[MRG] ENH: K-Means SMOTE implementation #435

StephanHeijl · 2018-06-22T08:55:08Z

What does this implement/fix? Explain your changes.

This pull request implements K-Means SMOTE, as described in Oversampling for Imbalanced Learning Based on K-Means and SMOTE by Last et al.

Any other comments?

The density estimation function has been changed slightly from the reference paper, as the power term yielded very large numbers. This caused the weighting to favour a single cluster.

…amples.

codecov · 2018-06-22T09:25:48Z

Codecov Report

Merging #435 into master will decrease coverage by 2.43%.
The diff coverage is 100%.

@@            Coverage Diff             @@
##           master     #435      +/-   ##
==========================================
- Coverage    98.9%   96.47%   -2.44%     
==========================================
  Files          84       85       +1     
  Lines        5202     5329     +127     
==========================================
- Hits         5145     5141       -4     
- Misses         57      188     +131

Impacted Files	Coverage Δ
imblearn/over_sampling/tests/test_kmeans_smote.py	`100% <100%> (ø)`
imblearn/over_sampling/_smote.py	`97.82% <100%> (+0.55%)`	⬆️
imblearn/over_sampling/__init__.py	`100% <100%> (ø)`	⬆️
imblearn/utils/estimator_checks.py	`90.87% <100%> (-6.22%)`	⬇️
imblearn/keras/tests/test_generator.py	`8.62% <0%> (-91.38%)`	⬇️
imblearn/tensorflow/_generator.py	`34.28% <0%> (-65.72%)`	⬇️
imblearn/keras/_generator.py	`40.35% <0%> (-57.9%)`	⬇️
imblearn/over_sampling/tests/test_smote_nc.py	`94.3% <0%> (-5.7%)`	⬇️

Continue to review full report at Codecov.

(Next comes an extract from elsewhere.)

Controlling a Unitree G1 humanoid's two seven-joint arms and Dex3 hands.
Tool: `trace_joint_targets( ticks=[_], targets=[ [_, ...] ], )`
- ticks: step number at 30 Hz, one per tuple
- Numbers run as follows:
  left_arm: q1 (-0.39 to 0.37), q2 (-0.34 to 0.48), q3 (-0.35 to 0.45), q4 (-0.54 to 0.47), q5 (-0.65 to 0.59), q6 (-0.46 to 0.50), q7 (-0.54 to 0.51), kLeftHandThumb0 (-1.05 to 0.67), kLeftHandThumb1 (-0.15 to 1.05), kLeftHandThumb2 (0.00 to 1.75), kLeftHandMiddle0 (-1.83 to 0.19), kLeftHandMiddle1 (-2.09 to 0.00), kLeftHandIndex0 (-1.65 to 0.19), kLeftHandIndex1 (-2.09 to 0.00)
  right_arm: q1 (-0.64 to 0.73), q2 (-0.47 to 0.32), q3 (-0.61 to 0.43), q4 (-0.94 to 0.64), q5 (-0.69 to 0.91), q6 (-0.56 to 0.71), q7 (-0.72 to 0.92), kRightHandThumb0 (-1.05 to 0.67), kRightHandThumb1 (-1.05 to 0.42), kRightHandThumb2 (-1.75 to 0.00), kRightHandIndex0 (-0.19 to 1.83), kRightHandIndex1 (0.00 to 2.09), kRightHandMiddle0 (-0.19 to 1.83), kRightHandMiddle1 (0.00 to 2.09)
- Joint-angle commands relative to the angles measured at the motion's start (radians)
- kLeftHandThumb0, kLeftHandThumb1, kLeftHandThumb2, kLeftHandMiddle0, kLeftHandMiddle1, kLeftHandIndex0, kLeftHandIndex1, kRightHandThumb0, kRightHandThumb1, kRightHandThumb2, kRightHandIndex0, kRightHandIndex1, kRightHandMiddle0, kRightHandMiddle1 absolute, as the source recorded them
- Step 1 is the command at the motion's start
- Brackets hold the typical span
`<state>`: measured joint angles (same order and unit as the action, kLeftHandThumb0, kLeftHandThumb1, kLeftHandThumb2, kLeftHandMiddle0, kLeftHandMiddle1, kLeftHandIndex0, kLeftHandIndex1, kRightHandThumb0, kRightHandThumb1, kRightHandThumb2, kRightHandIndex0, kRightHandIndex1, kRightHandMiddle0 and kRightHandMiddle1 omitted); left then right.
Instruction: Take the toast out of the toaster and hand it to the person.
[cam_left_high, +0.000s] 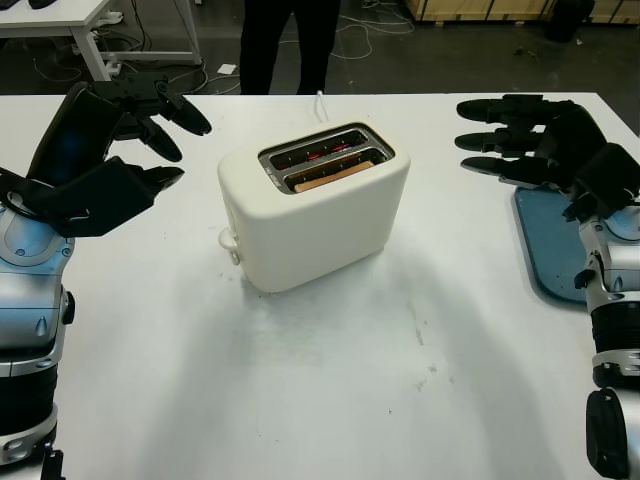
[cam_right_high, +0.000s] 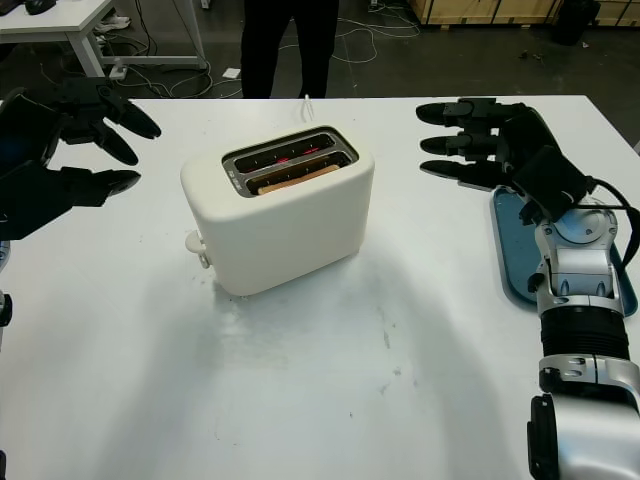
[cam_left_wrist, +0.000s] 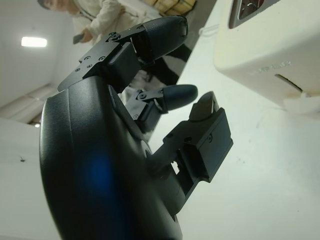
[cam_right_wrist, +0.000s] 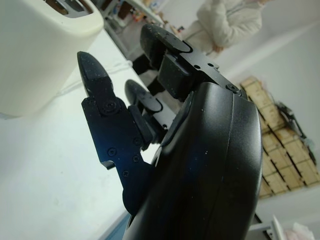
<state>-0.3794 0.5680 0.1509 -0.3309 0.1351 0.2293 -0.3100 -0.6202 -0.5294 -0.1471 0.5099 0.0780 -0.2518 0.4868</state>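
Observation:
A cream two-slot toaster (cam_left_high: 310, 210) stands in the middle of the white table (cam_left_high: 330, 400). A slice of brown toast (cam_left_high: 335, 176) sits low in its nearer slot; the far slot glows red inside. My left hand (cam_left_high: 150, 120) hovers open to the left of the toaster, above the table, holding nothing. My right hand (cam_left_high: 500, 140) hovers open to the right of the toaster, fingers pointing toward it, also holding nothing. A person in dark trousers (cam_left_high: 290, 45) stands beyond the far table edge.
A blue tray (cam_left_high: 545, 240) lies on the table at the right, under my right forearm. The toaster's lever knob (cam_left_high: 228, 242) sticks out on its left end. A white cord (cam_left_high: 322, 103) runs off the far edge. Another white table (cam_left_high: 60, 20) stands back left.

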Motion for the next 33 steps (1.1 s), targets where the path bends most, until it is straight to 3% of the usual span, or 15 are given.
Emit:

Legend - Click here to learn more
Δ = absolute <relative> (impact), ø = not affected, ? = missing data
Powered by Codecov. Last update c630df3...c3a1502. Read the comment docs.

chkoar · 2018-06-22T13:51:38Z

@felix-last as the author and creator of the algorithm are you willing to review this PR?

StephanHeijl · 2018-06-22T14:16:07Z

@chkoar @felix-last Thanks in advance for taking a look at this. It must be said that my initial research was somewhat poor, which caused me to neglect the existing implementation by the original author. As such, this is was programmed without actually looking at that code. I nevertheless thought it valuable to contribute this back to the project.

felix-last · 2018-06-26T13:10:10Z

Unfortunately I don't have time for a detailed review. Just a few comments after glancing over:

The exponent used for the density computation is actually a hyperparameter of the algorithm described in the paper. In our implementation, it defaults to the number of features, but can be set arbitrarily by the user.
In the original implementation, k_neighbors is decreased when it is larger than the number of samples in a given cluster. This enables the user to specify, for example, k_neighbors=float('inf') to apply SMOTE to interpolate among all samples of a cluster.
This implementation does not encompass limit cases of SMOTE and random oversampling described in section 3.2 of the paper.

I'd like to point out that our implementation also complies with the imbalanced-learn API.

StephanHeijl · 2018-06-26T14:59:42Z

@felix-last Sincere thanks for the lookover. I'll be happy to make these changes and push them to the project, provided @chkoar would still like it included.

glemaitre · 2018-06-27T11:52:19Z

@StephanHeijl we are fine including new methods (I would be frilled to get something working on categorical data :)) until that we provide references.
ping me when you made the last changes.

…elix Last.

pep8speaks · 2018-07-01T13:20:13Z

Hello @StephanHeijl! Thanks for updating this PR. We checked the lines you've touched for PEP 8 issues, and found:

In the file imblearn/over_sampling/_smote.py:

Line 1222:5: E303 too many blank lines (2)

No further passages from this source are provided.